§ **Activity**: Only the lines with "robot" in the entries below belong in the answer; please copy them.

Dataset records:

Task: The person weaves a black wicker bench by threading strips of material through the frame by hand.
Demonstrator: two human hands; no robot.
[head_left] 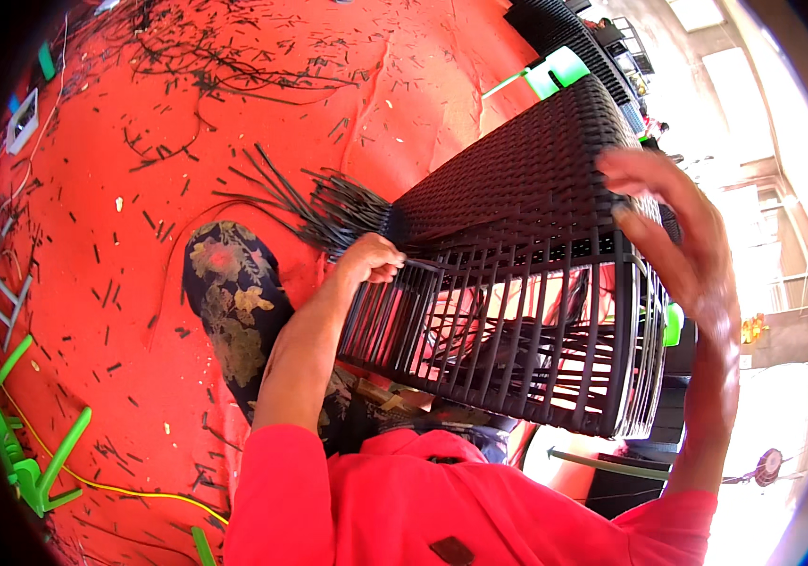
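Here, the left hand is curled closed at the edge of the wicker, mid-frame; at upper right, the right hand is held spread, fingers apart.

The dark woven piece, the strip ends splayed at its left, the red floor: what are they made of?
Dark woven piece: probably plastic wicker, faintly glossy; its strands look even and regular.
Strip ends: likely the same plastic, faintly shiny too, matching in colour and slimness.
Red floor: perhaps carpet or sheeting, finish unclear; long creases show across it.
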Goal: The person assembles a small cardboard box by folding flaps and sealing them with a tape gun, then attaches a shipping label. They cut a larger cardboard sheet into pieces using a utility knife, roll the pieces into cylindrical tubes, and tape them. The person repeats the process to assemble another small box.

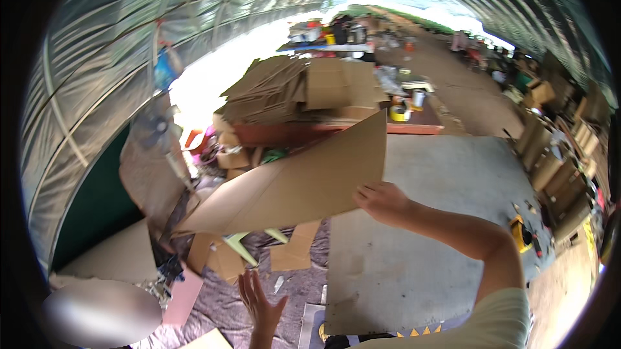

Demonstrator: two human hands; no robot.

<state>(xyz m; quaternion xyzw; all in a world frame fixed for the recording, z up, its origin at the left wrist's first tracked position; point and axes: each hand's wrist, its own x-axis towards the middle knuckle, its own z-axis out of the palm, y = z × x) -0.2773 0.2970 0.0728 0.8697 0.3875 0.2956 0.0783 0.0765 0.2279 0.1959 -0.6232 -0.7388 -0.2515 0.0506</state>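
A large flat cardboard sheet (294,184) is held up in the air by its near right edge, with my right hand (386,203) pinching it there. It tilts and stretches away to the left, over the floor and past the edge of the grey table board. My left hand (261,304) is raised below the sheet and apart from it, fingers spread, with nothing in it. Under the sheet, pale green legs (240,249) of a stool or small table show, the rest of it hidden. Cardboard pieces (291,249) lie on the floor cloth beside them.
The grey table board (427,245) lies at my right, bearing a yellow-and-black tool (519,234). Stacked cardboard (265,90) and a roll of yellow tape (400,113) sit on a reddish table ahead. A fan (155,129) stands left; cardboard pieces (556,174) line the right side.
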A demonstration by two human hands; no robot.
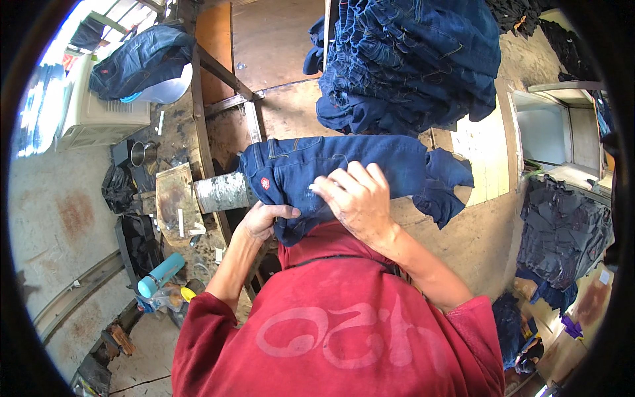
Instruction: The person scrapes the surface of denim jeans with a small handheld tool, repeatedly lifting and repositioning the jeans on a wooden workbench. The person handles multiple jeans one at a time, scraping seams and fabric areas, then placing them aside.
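Note:
A pair of dark blue jeans (370,155) is drawn over a pale, worn cylinder (221,192) that juts out from the bench at the left. A small red-and-white patch (265,183) marks the denim near its left end. My left hand (262,221) grips the near edge of the jeans, thumb on top, its other fingers mostly hidden. Over the middle of the cloth, my right hand (357,198) is closed in a pinch round a small white piece (313,189), held at the fabric. Pale scuffed marks show on the denim beside it.
A tall heap of blue denim (410,59) stands beyond the jeans. On the bench at left are a metal cup (143,153), several white sticks and a turquoise bottle (161,274). Denim hangs over a pale plastic box (106,112). Dark garments (565,231) pile up at right.

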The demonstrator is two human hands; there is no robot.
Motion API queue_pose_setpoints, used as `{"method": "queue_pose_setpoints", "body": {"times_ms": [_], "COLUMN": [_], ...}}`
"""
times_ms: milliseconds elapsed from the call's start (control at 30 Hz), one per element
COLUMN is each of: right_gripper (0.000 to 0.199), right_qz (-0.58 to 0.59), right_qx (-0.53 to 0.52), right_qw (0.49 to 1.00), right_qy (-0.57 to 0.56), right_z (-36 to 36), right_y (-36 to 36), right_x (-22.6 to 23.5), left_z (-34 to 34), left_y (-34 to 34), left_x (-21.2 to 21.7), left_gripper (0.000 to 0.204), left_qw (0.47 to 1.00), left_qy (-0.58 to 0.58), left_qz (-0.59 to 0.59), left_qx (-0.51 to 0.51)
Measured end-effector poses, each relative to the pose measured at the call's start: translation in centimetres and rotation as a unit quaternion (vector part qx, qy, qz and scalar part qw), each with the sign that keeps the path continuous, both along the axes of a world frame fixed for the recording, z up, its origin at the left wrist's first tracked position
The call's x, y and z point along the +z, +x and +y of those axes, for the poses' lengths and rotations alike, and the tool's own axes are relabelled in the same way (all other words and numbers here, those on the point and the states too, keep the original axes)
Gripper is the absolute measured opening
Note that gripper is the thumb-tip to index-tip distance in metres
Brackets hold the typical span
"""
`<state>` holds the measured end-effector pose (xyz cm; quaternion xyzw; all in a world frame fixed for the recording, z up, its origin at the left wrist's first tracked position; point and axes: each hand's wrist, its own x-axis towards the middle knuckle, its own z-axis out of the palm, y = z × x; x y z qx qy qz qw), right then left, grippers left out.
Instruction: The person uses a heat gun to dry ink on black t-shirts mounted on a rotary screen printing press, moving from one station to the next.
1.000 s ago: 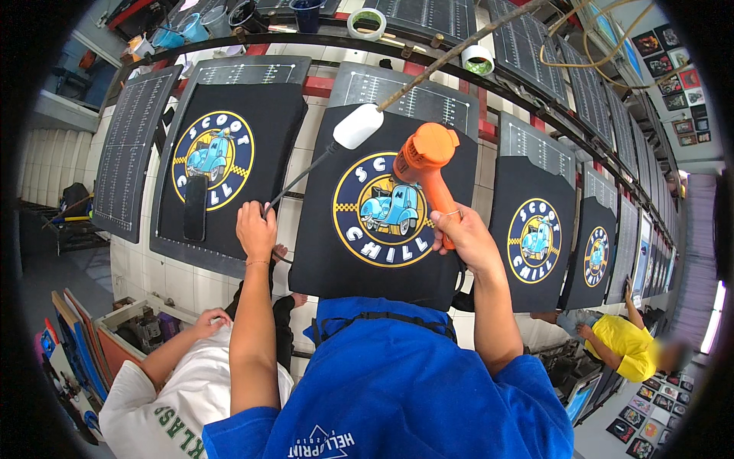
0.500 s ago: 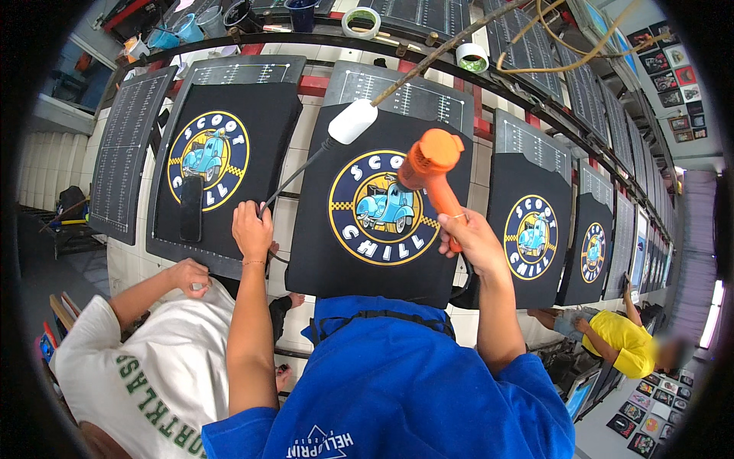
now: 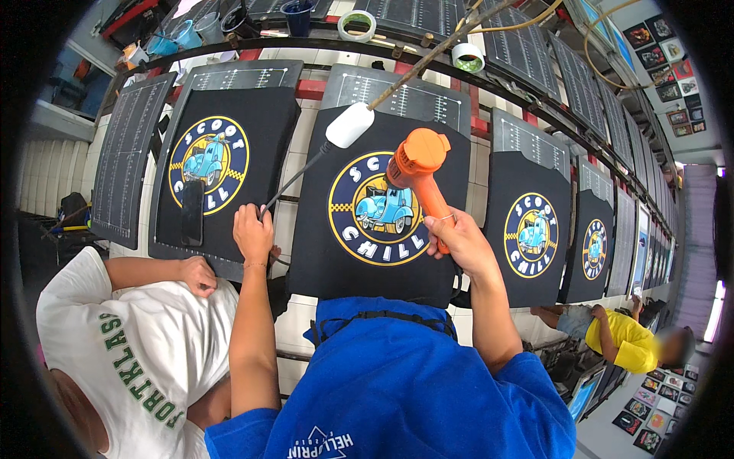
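My right hand (image 3: 465, 243) is wrapped round the handle of an orange hair dryer (image 3: 423, 157). The dryer is held above a black T-shirt (image 3: 310, 256), its dark nozzle over the upper part of a round scooter print (image 3: 382, 208). That shirt lies over a grey printing board (image 3: 436, 107). My left hand (image 3: 254, 232) is closed round a black power cable (image 3: 294, 177), near the right edge of the neighbouring shirt. The cable runs up to a white socket connector (image 3: 350, 125), which hangs above the middle shirt beside a thin brown rod.
On the left shirt (image 3: 260, 122) lies a black phone (image 3: 193, 214). More printed shirts (image 3: 533, 233) stretch rightward. A person in white (image 3: 145, 336) is close on my left; one in yellow (image 3: 631, 340) stands far right. Tape rolls (image 3: 357, 26) and cups (image 3: 298, 15) line the back rail.
The hair dryer has shifted slightly left with my right hand. My left hand stays nearly in place. The person in white has moved, their hand now in a fist. The hanging yellow cord swung.
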<state>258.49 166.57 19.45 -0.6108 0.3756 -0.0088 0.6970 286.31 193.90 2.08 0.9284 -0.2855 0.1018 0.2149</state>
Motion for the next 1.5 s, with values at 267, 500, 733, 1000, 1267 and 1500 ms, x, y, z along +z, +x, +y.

§ **Task answer**:
Demonstrator: two human hands; no robot.
Demonstrator: two human hands; no robot.
A demonstration by two human hands; no robot.
The demonstrator is two human hands; there is no robot.

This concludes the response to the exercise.